Unidentate ligands: ligands which form one co-ordinate bond to a metal ion. (e.g: Cl-, OH-, CN-, H2O, NH2)
Bidentate ligands: ligands which form two co-ordinate bonds to a metal ion. (e.g: 1,2-diaminoethane (en), ethanedioate ion)
Multidentate ligands: ligands which form more than two co-ordinate bonds to a metal ion. (e.g: EDTA+, porphyrin)
Describe how and where Isomerism can occur in complexes.
Stereoisomerism:
- Cis-trans isomerism -
> special case of E-Z isomerism, can occur in octahedral and square planar complexes where there are two ligands of one type different to the other ligands.
- Optical isomerism -
> can occur in octahedral complexes with three bidentate ligands.

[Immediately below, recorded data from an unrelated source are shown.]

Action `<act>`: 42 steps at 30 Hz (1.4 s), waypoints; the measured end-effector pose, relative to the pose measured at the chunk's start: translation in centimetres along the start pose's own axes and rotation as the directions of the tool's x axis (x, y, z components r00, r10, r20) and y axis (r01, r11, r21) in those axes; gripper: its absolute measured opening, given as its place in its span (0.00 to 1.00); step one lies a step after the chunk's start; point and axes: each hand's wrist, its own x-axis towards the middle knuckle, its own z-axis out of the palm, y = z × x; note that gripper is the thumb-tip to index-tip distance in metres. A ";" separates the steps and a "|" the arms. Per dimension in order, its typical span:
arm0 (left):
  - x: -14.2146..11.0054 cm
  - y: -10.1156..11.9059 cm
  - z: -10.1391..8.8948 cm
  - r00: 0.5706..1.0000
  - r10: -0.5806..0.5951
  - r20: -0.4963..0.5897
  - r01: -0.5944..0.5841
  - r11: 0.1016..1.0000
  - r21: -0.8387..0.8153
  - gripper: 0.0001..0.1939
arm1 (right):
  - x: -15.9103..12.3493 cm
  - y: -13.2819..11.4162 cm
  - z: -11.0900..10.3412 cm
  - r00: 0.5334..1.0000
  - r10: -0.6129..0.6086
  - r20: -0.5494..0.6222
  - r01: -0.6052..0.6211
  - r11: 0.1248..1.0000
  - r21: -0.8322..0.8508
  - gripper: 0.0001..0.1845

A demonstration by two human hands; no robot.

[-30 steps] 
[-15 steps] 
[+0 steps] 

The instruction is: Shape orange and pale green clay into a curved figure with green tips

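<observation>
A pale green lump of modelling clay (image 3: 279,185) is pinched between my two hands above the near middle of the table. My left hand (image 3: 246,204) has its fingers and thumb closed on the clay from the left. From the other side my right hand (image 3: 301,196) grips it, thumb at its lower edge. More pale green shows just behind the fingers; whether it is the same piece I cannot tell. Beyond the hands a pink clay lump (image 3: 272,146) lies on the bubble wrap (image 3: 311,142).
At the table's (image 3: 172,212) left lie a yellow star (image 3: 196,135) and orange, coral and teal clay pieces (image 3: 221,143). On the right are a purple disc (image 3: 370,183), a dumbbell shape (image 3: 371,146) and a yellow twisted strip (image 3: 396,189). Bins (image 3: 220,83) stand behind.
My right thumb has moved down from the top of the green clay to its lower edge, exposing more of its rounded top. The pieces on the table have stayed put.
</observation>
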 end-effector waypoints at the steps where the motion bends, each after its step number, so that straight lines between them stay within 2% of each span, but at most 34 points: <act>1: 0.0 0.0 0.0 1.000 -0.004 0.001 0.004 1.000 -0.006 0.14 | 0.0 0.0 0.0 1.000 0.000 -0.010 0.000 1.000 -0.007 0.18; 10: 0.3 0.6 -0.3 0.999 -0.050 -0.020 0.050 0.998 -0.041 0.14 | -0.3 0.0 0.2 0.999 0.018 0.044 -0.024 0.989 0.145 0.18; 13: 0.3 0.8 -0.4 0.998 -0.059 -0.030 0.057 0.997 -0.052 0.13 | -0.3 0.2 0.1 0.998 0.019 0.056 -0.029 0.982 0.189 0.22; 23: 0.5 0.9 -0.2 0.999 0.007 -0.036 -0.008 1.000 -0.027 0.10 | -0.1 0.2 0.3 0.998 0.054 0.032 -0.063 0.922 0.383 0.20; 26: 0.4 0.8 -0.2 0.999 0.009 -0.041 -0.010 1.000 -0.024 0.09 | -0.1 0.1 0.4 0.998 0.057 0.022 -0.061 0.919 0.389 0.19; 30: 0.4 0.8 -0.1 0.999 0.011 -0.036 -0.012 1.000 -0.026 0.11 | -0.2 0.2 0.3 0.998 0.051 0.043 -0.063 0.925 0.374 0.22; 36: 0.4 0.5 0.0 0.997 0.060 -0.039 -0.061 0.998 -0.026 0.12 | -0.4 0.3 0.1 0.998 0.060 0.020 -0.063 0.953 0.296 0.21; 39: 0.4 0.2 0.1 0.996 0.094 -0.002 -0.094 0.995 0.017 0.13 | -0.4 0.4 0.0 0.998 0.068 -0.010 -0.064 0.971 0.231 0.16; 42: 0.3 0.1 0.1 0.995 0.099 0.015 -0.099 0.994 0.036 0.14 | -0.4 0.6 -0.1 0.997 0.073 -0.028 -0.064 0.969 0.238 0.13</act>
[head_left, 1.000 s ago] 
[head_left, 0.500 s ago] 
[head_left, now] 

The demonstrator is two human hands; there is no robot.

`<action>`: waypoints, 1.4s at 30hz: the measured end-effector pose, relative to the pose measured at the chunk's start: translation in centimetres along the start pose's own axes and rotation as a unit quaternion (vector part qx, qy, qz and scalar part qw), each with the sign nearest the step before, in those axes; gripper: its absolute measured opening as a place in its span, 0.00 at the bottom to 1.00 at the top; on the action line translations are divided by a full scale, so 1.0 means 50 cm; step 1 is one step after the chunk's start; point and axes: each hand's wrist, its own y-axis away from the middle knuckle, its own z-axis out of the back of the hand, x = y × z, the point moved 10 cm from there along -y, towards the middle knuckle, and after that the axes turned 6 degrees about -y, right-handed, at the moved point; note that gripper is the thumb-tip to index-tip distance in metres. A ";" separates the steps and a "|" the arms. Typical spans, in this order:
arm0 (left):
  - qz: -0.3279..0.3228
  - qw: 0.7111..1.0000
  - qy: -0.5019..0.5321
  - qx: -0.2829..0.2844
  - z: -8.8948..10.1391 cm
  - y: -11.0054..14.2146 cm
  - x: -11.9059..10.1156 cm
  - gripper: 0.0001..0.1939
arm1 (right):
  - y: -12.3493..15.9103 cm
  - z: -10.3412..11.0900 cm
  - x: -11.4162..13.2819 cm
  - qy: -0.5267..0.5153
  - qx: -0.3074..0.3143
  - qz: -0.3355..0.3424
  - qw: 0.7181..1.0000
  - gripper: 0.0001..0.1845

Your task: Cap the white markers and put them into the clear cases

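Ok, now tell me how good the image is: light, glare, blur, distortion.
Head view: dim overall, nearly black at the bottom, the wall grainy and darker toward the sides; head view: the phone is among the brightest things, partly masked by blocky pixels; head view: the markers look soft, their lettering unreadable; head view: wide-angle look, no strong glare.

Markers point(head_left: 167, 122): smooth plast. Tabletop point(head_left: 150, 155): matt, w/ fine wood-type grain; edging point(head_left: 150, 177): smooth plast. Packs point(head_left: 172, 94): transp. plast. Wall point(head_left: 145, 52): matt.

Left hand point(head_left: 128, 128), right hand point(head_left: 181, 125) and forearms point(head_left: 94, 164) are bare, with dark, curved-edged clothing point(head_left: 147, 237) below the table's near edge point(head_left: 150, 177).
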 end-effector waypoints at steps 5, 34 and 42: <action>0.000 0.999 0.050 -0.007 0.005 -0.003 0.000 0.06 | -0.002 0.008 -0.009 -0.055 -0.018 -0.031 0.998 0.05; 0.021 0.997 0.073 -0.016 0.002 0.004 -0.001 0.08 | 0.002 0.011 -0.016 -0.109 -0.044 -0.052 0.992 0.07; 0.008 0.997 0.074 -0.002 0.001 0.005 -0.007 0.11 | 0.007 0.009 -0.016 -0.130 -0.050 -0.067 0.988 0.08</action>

Define ligand substitution and explain what will happen to the co-ordination number for:
- substitution by similar sized ligands
- substitution by larger/smaller ligands
- substitution by ligands that form more co-ordinate bonds
- a reaction where one ligand is replaced by another ligand.
- Similar sized; no change in co-ordination number as the same number of ligands are swapped.
- Larger/Smaller ligands; co-ordination number may change as different sized ligands may form fewer/more co-ordinate bonds.
- Ligands that form more co-ordinate bonds; co-ordination number will decrease.
Why are ligand substitutions by ligands that form more co-ordination bonds very feasible reactions?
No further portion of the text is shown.